Show all lines below holding the string "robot".

Given entries Start Marker

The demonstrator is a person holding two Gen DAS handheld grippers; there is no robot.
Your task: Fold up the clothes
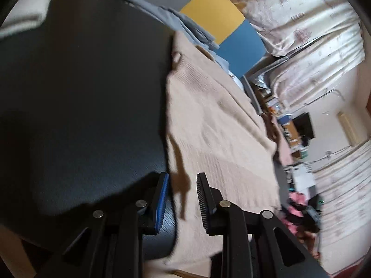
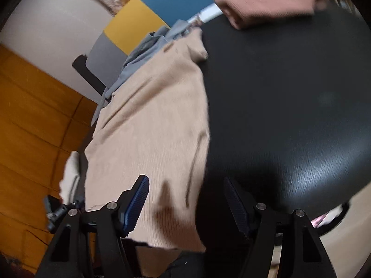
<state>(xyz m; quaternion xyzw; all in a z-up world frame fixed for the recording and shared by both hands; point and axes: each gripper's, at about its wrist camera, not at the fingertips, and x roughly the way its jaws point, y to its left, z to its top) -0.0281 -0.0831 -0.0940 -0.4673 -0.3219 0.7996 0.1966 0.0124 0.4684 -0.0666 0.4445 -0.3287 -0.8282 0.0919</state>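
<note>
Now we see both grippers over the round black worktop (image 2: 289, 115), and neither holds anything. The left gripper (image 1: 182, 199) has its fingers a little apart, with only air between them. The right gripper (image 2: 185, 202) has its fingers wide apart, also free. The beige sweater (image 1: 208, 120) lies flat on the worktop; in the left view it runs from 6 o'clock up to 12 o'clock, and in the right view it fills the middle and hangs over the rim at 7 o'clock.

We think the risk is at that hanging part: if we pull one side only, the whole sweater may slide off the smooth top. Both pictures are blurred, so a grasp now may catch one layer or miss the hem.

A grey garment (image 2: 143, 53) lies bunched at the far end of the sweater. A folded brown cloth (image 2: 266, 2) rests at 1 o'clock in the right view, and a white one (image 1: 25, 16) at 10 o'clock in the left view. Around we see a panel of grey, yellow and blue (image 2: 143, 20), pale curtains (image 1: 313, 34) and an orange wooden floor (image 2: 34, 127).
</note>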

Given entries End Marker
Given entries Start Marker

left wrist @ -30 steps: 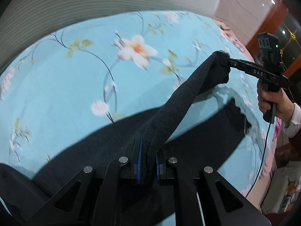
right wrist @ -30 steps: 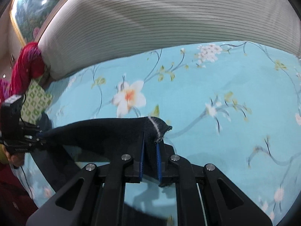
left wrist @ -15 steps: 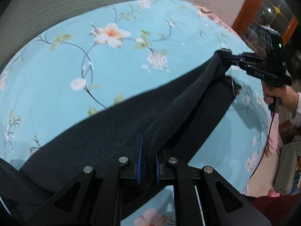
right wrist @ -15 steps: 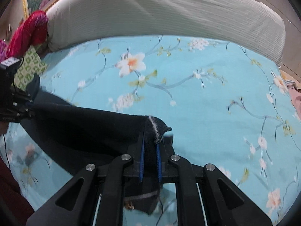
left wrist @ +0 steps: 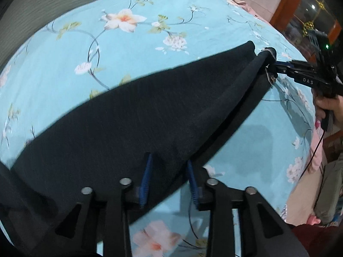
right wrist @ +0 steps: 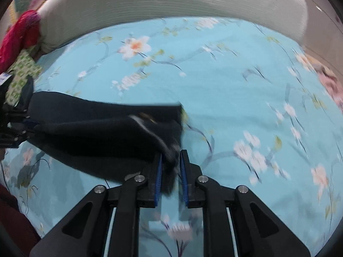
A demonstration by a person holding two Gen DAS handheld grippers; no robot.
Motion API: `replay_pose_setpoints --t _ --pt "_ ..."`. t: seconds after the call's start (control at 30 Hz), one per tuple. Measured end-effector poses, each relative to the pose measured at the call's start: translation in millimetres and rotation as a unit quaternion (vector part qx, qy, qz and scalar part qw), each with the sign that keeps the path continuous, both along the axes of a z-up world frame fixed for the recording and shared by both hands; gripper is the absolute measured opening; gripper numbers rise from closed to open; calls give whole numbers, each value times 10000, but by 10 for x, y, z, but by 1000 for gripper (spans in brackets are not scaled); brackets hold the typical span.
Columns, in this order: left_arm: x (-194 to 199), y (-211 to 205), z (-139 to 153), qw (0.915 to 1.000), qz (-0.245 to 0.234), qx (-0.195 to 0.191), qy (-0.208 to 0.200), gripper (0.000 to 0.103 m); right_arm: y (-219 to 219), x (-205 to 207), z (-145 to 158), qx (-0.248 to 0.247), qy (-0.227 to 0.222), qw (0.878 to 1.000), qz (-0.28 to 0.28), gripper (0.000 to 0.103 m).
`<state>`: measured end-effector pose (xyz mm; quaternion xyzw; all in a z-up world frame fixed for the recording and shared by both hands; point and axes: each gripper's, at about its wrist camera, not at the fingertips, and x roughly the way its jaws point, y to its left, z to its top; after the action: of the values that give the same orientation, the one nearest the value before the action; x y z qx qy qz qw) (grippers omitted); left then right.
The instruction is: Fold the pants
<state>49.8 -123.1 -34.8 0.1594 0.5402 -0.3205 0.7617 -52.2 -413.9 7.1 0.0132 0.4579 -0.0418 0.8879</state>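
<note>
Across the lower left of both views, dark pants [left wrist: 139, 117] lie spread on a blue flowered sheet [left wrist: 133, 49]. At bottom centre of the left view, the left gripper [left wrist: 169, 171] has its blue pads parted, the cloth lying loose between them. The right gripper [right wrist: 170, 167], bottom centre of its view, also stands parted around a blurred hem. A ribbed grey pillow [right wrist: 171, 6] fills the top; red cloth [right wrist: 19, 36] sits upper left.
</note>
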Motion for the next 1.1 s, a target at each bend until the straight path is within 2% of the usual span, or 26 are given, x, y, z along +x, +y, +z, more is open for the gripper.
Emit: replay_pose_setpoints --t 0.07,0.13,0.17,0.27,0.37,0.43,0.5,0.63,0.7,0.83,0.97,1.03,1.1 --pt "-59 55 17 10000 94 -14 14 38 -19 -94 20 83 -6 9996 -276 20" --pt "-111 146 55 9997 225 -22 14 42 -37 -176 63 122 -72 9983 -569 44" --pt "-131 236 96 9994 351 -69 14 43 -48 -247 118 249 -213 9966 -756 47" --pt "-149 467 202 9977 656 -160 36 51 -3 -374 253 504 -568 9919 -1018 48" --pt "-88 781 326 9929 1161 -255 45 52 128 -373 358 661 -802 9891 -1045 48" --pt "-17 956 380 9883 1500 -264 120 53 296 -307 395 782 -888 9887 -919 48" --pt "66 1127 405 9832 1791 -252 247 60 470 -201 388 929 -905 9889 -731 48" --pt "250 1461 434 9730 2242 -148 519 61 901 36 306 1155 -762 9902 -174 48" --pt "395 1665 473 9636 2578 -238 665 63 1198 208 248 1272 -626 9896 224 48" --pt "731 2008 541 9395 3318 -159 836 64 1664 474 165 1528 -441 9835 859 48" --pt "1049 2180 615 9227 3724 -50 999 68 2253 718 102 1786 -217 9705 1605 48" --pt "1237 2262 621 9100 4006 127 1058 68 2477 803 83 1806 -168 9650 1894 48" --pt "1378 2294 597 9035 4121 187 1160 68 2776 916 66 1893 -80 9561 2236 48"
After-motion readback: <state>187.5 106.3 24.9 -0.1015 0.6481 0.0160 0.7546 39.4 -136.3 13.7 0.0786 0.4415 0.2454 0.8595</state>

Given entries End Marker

▶ **Exercise output**
The demonstrator is a person holding two Gen DAS handheld grippers; there is no robot.
A demonstration by a person holding two Gen DAS handheld grippers; no robot.

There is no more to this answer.